Popcorn Oysters

By Julia Pinto | Jaclyn Warren

By

Julia Pinto
Jaclyn Warren

A common experience in America might be an after school venture to the local drive-in chain for a happy hour slushie and a popcorn chicken snack. A similar custom in Taiwan switches out the drive-in for a boba tea shop, but the typical snack served remains the same halfway round the world: popcorn chicken. Chef Tiffany Ran of BB6: Taiwanese Pop-Up has taken inspiration from this fast food item and turned the fun and finger-lickin’ food into something more refined and equally worthy of daily consumption: a bowl of popcorn oysters and oyster mushrooms, pickled ginger, and fried basil. Of Taiwnese descent, Ran is from the Pacific Northwest and started shucking oysters young, and even shucked professionally at The Walrus and the Carpenter.
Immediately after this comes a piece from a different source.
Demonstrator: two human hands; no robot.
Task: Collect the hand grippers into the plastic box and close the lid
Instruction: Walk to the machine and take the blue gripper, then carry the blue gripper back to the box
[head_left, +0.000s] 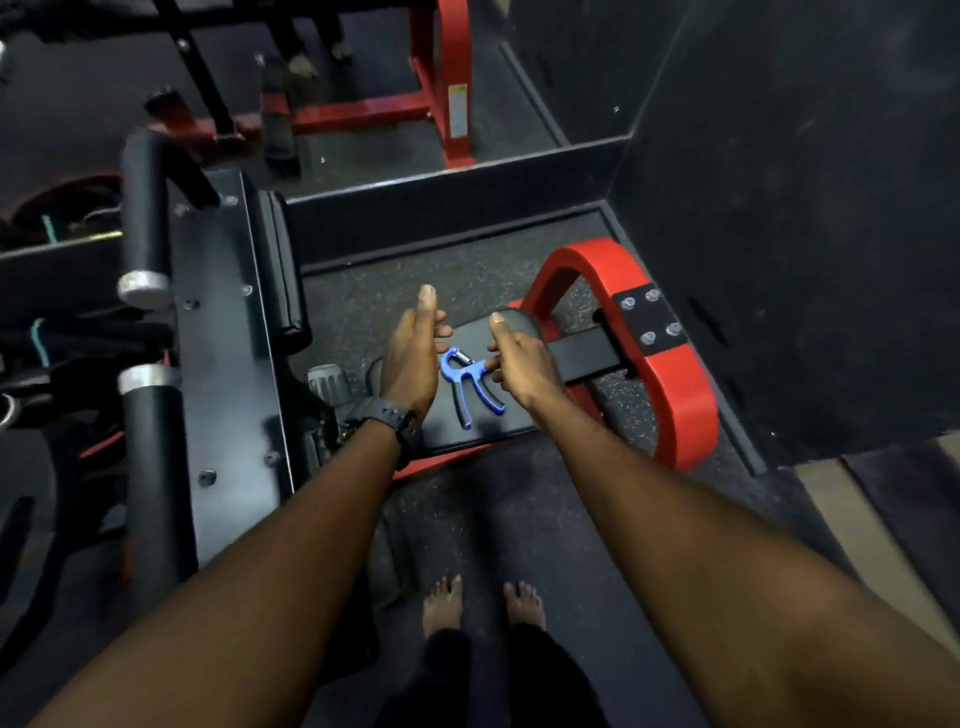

Some of the Pacific oysters she breads and fries are whoppers, others are a bit more popcorn-like, but all are crisp and juicy. The ginger and basil provide balance and freshness. The urge to fill a void in Seattle’s food scene came when Ran asked where she could locate the Taiwanese food in the city. The lack of representation is changing with Ran as an advocate for Taiwanese food in Seattle.